*** Excerpted records Section Begins ***
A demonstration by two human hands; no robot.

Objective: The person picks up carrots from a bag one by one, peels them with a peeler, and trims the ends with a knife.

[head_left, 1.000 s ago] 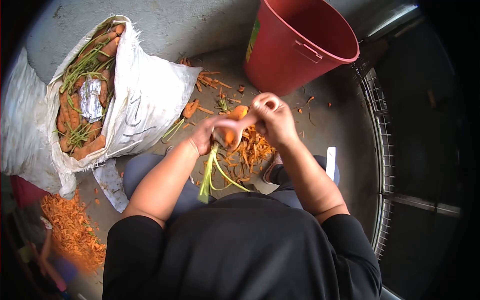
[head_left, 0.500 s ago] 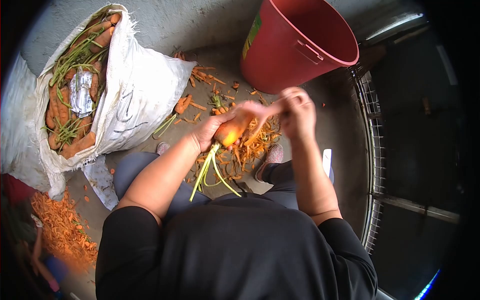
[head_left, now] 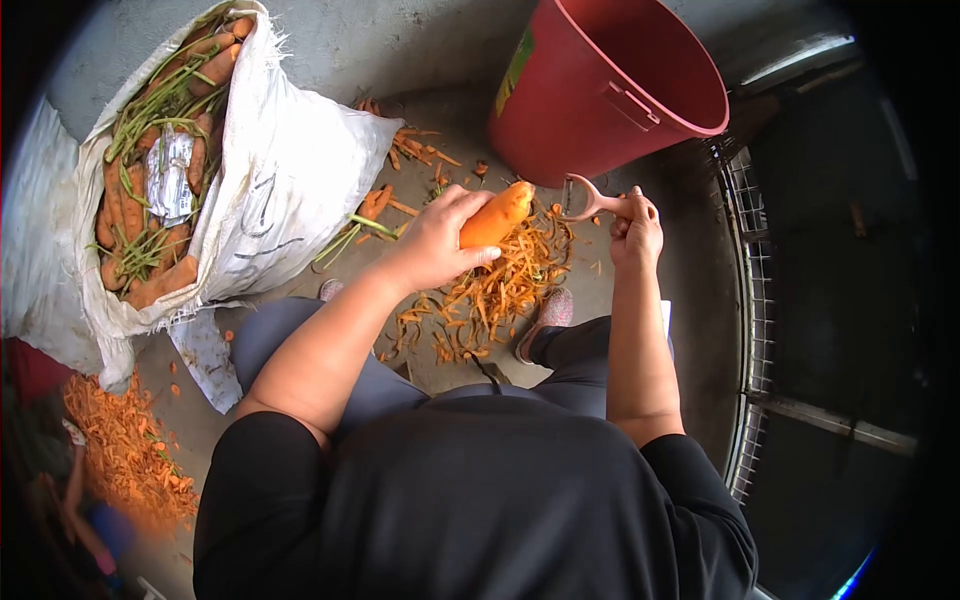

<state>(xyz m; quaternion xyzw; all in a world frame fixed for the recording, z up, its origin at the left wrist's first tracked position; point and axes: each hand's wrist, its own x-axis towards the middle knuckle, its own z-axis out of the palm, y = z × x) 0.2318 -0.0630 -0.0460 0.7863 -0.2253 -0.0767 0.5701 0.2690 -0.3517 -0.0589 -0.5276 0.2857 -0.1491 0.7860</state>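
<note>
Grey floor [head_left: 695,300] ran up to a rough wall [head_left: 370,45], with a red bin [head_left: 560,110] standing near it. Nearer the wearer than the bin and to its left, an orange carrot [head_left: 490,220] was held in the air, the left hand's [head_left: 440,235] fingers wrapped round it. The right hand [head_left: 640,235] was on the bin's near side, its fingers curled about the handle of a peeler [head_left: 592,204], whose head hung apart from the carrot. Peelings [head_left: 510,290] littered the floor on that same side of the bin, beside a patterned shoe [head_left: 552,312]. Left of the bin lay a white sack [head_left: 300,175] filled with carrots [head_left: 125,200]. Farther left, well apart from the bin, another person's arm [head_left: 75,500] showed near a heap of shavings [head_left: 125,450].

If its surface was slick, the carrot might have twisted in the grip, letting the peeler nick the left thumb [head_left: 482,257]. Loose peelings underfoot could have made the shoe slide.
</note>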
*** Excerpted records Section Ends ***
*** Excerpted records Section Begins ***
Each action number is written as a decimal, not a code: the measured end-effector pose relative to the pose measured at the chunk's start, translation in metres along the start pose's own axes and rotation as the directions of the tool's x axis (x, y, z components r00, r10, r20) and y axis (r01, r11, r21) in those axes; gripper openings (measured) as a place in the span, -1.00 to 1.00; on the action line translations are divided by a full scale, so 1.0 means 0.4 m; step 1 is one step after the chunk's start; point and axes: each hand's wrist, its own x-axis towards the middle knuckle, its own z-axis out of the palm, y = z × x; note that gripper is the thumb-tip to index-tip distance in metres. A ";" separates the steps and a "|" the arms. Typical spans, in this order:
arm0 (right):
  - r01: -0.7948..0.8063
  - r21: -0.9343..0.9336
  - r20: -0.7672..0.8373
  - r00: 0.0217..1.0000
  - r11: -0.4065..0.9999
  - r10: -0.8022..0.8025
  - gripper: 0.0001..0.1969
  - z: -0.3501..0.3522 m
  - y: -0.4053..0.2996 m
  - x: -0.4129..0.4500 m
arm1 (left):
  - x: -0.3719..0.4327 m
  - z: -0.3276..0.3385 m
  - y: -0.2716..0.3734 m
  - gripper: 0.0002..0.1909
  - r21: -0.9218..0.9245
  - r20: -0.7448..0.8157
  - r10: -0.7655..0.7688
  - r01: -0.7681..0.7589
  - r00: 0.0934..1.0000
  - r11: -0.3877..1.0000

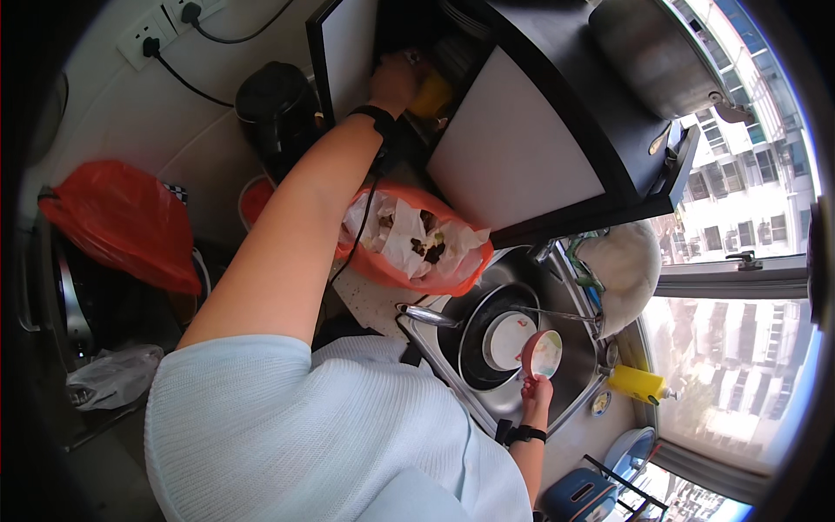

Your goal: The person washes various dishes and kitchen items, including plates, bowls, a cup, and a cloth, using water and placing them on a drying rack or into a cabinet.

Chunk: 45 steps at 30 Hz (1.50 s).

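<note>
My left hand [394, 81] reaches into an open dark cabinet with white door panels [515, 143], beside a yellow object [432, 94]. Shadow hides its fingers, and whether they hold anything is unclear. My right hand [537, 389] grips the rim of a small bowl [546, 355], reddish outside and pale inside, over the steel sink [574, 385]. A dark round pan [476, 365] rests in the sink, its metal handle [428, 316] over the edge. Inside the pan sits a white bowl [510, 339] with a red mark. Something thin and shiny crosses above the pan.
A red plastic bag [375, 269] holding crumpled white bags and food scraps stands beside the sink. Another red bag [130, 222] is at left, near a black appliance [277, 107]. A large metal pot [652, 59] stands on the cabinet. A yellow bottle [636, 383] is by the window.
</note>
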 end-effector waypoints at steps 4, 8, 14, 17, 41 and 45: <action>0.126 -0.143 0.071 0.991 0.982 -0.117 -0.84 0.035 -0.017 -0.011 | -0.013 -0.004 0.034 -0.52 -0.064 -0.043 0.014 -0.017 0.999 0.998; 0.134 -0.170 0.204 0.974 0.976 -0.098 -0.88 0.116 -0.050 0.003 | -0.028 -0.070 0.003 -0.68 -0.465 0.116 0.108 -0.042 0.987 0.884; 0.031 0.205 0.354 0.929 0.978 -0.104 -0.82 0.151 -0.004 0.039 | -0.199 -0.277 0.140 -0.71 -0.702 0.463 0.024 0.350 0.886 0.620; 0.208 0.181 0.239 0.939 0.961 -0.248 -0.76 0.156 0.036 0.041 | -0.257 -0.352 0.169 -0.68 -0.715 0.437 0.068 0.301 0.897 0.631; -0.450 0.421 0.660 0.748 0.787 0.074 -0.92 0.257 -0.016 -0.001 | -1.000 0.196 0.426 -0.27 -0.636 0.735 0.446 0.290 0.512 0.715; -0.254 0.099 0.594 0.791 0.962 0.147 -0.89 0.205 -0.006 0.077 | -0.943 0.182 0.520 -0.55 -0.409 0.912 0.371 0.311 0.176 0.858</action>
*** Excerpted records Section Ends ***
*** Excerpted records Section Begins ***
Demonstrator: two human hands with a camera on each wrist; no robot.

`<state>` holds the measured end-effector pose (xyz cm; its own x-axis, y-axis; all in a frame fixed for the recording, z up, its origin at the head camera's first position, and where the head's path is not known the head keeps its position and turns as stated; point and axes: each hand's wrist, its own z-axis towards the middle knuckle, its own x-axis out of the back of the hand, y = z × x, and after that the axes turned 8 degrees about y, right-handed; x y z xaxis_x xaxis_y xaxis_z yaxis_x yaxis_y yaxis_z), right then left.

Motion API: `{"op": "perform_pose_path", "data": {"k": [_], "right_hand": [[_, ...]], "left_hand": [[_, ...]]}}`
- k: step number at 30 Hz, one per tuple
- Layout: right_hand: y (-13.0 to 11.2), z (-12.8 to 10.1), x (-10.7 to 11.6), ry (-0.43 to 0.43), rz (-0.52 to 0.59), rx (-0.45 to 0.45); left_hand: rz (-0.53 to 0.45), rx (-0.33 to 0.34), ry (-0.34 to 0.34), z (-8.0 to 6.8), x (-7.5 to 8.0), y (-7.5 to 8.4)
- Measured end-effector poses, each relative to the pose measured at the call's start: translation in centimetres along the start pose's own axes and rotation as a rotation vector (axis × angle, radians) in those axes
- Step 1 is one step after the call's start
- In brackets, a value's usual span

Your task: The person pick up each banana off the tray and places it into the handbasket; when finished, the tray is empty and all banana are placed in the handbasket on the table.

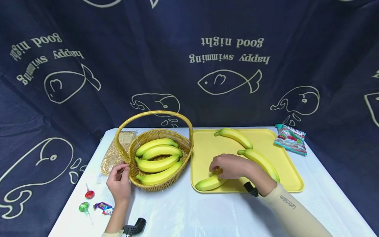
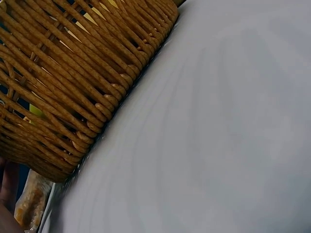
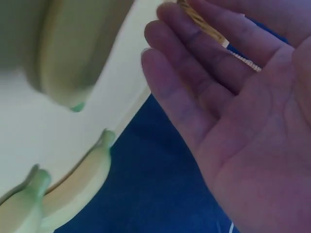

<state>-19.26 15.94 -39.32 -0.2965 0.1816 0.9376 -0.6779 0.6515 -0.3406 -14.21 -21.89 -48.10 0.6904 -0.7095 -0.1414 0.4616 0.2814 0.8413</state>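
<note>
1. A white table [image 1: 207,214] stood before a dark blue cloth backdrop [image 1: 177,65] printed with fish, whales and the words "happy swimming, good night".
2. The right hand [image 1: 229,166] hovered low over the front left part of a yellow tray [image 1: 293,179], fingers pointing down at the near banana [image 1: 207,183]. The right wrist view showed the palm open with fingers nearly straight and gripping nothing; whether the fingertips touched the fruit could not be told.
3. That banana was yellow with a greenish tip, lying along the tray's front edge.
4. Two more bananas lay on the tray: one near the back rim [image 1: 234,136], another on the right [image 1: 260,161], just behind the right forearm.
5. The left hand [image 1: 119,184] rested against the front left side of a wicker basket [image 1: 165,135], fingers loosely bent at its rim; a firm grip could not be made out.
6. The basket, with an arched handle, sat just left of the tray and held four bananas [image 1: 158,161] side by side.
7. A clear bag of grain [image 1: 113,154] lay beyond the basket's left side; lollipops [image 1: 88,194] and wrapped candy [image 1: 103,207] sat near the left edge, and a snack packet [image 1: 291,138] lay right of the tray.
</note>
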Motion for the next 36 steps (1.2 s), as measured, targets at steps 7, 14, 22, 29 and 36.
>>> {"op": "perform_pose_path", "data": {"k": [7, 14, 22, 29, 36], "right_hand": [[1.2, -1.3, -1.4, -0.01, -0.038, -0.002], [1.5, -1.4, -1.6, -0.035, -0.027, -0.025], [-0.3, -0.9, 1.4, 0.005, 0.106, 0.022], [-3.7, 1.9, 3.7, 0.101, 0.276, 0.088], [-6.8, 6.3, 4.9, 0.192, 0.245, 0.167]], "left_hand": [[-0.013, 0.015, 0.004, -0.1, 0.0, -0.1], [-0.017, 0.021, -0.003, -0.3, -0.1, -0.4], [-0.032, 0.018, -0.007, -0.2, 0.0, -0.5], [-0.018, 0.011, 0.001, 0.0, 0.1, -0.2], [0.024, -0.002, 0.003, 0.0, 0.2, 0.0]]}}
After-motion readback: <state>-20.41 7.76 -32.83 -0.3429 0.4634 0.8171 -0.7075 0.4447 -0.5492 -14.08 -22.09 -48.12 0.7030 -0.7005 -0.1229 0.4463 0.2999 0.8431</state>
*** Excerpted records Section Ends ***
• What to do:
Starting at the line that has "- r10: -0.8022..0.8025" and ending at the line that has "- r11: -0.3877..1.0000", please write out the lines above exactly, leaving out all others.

• Output below:
  - r10: -0.8022..0.8025
  - gripper: 0.0001..0.1969
  - z: -0.3501..0.3522 m
  - y: -0.4053..0.2996 m
  - x: -0.4129..0.4500 m
arm1 (left):
  - x: -0.3719..0.4327 m
  - z: -0.3276..0.3385 m
  - y: -0.2716..0.3734 m
  - gripper: 0.0002..0.1909
  - r21: -0.9218..0.9245
  - r20: -0.7448..0.8157
  - r10: -0.7655..0.7688
  - r01: -0.7681..0.7589
  - r00: 0.0934..1.0000
  - r11: -0.3877..1.0000

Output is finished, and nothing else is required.